On oublie l'impact qu'une telle nouvelle peut avoir sur les autres. On est dans notre bulle, inquiets, sur l'adrénaline. Puis y'a l'Homme qui stresse à l'autre bout du monde et qui est en déni total. Puis Petit Monsieur qu'il faut tenter de rassurer, et ce, même si on ne l'est pas du tout soi-même. Puis la famille, qui appelle pour s'informer et qui nous transmet les conseils de tous.

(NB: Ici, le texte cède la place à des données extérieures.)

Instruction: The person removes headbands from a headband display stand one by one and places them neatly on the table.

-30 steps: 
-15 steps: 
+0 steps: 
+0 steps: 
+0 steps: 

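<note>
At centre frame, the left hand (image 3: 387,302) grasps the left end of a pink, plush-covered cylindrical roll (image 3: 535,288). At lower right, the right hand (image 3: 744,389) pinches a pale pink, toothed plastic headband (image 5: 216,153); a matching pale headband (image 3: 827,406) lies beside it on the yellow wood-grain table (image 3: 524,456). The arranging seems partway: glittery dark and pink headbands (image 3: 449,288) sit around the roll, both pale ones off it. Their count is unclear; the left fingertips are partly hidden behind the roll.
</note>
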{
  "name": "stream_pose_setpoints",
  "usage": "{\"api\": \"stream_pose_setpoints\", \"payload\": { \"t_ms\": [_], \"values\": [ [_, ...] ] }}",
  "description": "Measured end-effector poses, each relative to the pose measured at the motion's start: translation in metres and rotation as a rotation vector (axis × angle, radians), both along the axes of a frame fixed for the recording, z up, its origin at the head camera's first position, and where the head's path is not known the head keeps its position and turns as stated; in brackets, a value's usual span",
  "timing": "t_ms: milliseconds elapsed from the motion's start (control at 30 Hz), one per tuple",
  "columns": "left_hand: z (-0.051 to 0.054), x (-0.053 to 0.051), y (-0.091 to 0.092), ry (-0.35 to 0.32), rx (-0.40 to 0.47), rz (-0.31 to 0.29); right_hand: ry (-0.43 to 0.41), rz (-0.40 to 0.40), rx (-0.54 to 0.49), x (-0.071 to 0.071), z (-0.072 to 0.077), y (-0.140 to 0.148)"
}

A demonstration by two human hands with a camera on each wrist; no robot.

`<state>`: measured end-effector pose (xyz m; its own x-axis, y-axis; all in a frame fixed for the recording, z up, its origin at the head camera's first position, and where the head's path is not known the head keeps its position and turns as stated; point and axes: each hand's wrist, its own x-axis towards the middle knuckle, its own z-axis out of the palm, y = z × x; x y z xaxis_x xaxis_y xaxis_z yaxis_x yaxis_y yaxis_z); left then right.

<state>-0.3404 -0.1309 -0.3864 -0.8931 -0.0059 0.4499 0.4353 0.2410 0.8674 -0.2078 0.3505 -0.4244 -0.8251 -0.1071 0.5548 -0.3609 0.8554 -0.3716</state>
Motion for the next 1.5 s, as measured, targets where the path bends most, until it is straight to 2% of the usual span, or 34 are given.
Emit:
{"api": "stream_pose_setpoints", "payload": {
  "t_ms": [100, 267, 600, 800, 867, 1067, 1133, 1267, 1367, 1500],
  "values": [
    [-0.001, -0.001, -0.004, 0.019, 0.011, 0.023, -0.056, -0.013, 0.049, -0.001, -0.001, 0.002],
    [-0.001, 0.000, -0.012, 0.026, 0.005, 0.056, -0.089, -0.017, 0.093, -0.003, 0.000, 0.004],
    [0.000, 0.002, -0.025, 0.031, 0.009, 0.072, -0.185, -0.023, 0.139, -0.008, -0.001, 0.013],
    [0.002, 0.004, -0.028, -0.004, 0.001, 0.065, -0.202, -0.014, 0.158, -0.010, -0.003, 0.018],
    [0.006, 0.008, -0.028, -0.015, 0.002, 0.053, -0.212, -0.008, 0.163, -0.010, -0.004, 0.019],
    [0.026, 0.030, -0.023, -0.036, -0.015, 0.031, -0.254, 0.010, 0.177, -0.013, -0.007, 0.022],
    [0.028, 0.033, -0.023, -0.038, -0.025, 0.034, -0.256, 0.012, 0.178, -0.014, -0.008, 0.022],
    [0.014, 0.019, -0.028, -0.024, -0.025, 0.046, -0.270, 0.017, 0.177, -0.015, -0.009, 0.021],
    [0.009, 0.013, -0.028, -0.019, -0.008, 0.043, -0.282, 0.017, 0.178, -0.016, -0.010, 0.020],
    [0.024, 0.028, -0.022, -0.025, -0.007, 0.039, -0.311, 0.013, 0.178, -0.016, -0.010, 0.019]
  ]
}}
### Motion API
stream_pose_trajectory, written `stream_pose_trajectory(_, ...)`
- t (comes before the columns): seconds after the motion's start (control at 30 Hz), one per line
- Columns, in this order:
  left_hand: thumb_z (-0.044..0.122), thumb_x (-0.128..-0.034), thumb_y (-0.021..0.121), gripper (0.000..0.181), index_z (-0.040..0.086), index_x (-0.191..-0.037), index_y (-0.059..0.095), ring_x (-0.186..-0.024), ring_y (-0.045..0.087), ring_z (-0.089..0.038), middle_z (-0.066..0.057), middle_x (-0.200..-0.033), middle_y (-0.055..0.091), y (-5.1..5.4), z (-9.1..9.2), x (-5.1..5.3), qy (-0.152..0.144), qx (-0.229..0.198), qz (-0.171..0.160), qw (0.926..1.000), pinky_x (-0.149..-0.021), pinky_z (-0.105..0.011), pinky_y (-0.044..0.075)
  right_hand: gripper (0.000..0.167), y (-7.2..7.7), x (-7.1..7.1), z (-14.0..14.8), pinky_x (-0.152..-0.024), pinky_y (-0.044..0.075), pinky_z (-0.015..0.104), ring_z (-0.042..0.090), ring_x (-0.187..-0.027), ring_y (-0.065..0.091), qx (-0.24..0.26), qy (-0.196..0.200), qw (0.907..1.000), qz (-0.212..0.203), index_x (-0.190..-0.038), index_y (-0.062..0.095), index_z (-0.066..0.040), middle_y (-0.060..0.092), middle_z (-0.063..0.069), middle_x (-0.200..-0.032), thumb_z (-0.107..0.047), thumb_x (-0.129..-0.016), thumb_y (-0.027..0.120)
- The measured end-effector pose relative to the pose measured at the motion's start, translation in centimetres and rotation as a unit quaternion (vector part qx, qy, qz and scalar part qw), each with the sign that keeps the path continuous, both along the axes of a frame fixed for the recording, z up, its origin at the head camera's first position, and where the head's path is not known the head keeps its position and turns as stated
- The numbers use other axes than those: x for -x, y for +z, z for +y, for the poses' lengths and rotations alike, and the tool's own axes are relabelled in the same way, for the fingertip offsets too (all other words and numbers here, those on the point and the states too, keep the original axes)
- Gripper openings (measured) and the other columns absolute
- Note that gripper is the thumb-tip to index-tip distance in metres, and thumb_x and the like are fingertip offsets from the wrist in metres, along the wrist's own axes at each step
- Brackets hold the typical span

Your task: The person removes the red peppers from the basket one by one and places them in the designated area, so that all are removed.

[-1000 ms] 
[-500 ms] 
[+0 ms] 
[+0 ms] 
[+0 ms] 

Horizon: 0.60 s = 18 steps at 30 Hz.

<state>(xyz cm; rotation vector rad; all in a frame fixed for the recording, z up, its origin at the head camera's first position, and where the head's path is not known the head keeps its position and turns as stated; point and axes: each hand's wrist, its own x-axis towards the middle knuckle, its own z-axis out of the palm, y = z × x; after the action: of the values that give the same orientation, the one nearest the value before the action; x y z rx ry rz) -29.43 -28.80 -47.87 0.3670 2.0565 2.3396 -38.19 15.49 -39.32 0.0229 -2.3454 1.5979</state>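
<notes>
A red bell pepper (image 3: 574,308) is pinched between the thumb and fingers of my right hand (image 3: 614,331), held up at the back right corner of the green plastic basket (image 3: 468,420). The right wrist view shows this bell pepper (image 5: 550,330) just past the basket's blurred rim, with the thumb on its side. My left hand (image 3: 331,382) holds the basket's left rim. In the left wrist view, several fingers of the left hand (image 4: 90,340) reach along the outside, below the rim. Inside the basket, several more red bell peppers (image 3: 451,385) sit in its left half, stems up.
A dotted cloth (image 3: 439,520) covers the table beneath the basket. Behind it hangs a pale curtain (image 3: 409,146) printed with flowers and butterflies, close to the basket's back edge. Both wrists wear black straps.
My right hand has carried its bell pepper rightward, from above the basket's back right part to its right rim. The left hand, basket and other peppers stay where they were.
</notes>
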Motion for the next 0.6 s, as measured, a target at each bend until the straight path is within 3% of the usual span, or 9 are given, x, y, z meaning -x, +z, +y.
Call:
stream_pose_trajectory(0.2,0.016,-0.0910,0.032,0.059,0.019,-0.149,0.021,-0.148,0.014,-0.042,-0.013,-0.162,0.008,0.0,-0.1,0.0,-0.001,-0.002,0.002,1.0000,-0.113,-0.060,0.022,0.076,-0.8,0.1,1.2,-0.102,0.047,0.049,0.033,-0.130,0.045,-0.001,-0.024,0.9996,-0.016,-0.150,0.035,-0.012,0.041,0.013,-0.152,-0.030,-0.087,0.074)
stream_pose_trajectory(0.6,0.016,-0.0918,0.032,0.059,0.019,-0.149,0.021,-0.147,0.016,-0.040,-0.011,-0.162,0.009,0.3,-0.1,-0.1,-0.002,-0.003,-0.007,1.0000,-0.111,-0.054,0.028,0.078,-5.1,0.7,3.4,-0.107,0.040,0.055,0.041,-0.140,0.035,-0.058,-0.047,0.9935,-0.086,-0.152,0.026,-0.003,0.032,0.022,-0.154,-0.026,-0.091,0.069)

Mais y'a aussi les amis à l'école, qui étaient très inquiets. L'enseignante a dû passer du temps à en réconforter plusieurs. Il y a eu les messages inquiets sur le répondeur, des amies à la voix chevrottante. Quatre jours d'absence consécutifs, c'était une première pour Fillette. Quand ses amis allaient s'informer à son frère et qu'il leur répondait : elle est à l'hôpital, cela n'a pas vraiment dû aider.
Il y aussi la compassion et l'écoute des amies. Les miennes. Ces amies qui ont toutes elles aussi des enfants. Qui connaissent toutes Fillette depuis longtemps. Qui savent comment elle va vivre cette épreuve. Qui savent que Fillette ne veut pas qu'elles sachent.
Et c'est la négociation constante maintenant. Parfois elle prend de l'insuline, mais ne mange que la moitié de son repas, il ne faut pas, elle doit se forcer. Elle me crie que j'ai toujours dit que si on avait pas faim, on ne mangeait pas.
Et j'explique, et j'explique.
Et ce matin je lui ai fait mal. En la piquant. Elle m'a dit que je n'étais pas aussi bonne que l'infirmière. Elle pleurait. Moi aussi. Comme si j'étais contente d'être une totale incompétente.
Hier soir, la chorale. Les deux enfants y participaient. J'avais tellement peur qu'elle se sente mal, je ne me souviens plus trop de ce qu'ils ont chanté. Comble de malheur, Petit Monsieur n'a pas fait son solo. Le chef de toutes les écoles a choisi quelqu'un de sa propre école. Il était triste. Moi aussi.
Et Fillette qui est peinée parce qu'elle n'a pas pu finir son projet pour la Fête des Mères à l'école. Quand elle l'aura fini, il sera trop tard. Je lui dis que jamais il sera trop tard, on est pas seulement mère le deuxième dimanche de mai.
Et il pleut des cordes.
Fillette n'a pas 10 ans et elle a des responsabilités monstres.
Dorénavant, au lieu d'encourager la recherche sur le cancer, j'encouragerai celle sur le diabète. Je ne peux pas croire qu'en 2010 ça ne soit pas encore réglé.
Je ne peux pas croire que ma belle Fillette est atteinte d'une maladie incurable.
Je le crois, mais ne l'accepte pas. Pas encore.